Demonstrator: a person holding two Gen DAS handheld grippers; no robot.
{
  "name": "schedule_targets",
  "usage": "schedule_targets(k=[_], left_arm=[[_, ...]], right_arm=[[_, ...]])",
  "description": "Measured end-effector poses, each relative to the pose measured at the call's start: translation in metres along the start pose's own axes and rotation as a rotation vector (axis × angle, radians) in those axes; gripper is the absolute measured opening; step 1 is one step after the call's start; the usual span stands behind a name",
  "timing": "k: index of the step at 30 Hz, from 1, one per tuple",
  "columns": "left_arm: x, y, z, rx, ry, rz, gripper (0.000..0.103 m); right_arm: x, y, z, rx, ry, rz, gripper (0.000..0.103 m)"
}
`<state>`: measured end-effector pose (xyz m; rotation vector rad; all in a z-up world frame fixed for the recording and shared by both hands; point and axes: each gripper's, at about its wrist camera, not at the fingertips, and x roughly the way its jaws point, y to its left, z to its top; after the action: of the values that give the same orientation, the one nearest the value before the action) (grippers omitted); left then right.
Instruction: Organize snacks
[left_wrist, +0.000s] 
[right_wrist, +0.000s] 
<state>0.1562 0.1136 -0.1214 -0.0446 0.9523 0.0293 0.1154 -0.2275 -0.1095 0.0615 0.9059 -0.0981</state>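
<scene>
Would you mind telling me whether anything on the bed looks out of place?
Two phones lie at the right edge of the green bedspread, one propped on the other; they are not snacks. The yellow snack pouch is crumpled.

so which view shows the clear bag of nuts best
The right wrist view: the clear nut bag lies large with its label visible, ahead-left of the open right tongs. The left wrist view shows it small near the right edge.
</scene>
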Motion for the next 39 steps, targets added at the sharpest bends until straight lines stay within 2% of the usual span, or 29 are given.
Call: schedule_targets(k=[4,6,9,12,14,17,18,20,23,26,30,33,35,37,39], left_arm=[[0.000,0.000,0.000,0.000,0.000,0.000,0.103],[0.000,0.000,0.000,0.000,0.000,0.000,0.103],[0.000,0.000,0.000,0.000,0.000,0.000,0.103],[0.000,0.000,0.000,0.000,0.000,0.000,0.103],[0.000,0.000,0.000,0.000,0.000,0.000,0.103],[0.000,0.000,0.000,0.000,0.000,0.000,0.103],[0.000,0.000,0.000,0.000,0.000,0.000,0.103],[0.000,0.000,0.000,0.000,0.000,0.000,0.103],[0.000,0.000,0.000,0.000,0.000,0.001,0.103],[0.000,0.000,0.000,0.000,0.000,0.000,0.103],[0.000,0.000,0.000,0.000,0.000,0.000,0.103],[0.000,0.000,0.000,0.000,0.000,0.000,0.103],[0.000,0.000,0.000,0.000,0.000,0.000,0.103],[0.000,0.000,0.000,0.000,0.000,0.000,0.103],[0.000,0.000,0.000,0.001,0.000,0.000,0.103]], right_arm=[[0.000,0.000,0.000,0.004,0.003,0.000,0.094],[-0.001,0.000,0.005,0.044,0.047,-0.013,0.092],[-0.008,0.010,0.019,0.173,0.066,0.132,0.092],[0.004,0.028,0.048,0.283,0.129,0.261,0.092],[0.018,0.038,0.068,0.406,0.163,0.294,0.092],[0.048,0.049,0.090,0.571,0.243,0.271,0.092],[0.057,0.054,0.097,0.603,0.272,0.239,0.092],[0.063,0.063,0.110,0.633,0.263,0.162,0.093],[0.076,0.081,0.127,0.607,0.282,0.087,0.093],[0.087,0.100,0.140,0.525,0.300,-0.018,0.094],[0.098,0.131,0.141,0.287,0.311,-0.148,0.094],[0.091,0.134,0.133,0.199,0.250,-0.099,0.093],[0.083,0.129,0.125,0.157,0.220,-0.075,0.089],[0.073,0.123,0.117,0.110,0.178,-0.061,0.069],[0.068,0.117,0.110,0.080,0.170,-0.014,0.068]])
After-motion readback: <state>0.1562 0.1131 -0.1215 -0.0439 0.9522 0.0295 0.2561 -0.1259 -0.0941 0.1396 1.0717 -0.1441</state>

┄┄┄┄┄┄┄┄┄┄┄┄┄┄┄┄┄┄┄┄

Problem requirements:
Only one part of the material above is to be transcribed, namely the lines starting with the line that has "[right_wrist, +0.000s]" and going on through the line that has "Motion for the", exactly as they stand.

Result for this exercise:
[right_wrist, +0.000s] 
<state>0.1562 0.1136 -0.1214 -0.0446 0.9523 0.0293 0.1154 -0.2275 -0.1095 0.0615 0.9059 -0.0981</state>
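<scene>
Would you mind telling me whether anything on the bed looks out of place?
Two phones lie at the right edge of the green bedspread, one propped on the other; they are not snacks. The yellow snack pouch is crumpled.

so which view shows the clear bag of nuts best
The right wrist view: the clear nut bag lies large with its label visible, ahead-left of the open right tongs. The left wrist view shows it small near the right edge.
</scene>
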Motion for the next 39 steps, targets added at the sharpest bends until straight lines stay within 2% of the usual span, or 29 are given.

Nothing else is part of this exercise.